Now, Phnom Penh has traffic jams beginning at 5 a.m. Bicycle owners have switched to motorcycles, and those who owned motorcycles now dash about in shiny new Japanese cars.

Last year, a Mercedes-Benz was such a rarity here that one owner, the proprietor of a jewelry shop next to the Monorom Hotel, kept her car parked behind the counter along with the silver.
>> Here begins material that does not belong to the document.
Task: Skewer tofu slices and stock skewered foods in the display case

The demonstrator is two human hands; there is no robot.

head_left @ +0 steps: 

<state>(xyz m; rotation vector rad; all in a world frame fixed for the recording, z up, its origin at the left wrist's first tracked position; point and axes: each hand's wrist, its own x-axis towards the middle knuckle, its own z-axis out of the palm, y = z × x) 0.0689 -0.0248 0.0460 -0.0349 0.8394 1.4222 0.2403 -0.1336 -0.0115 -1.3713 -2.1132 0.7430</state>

But Lim Meng, a car dealer whose name is spelled out in diamonds on his chunky wrist bracelet, has in the last month sold 200 Mercedeses imported from a cousin in Newport Beach at $30,000 a pop.

“It is hard to believe, but we have big traffic problems,” said Kry Beng Hong, the vice mayor of Phnom Penh, who is also the only qualified planning expert in the country. “The people are becoming rich and buying big cars and a lot of motorbikes.”

Fueling the boom is an explosion in the price of real estate in Phnom Penh, with some speculators doubling their investments in just three months.

The peace agreement signed in Paris unleashed vast demand for property on several counts: It raised the prospect of 22,000 U.N. peacekeeping soldiers and officials arriving in the country soon looking for shelter, it touched off an influx of Western embassies that have neither offices nor housing and, by lifting an economic embargo, it promised opportunities to scores of Western businesses.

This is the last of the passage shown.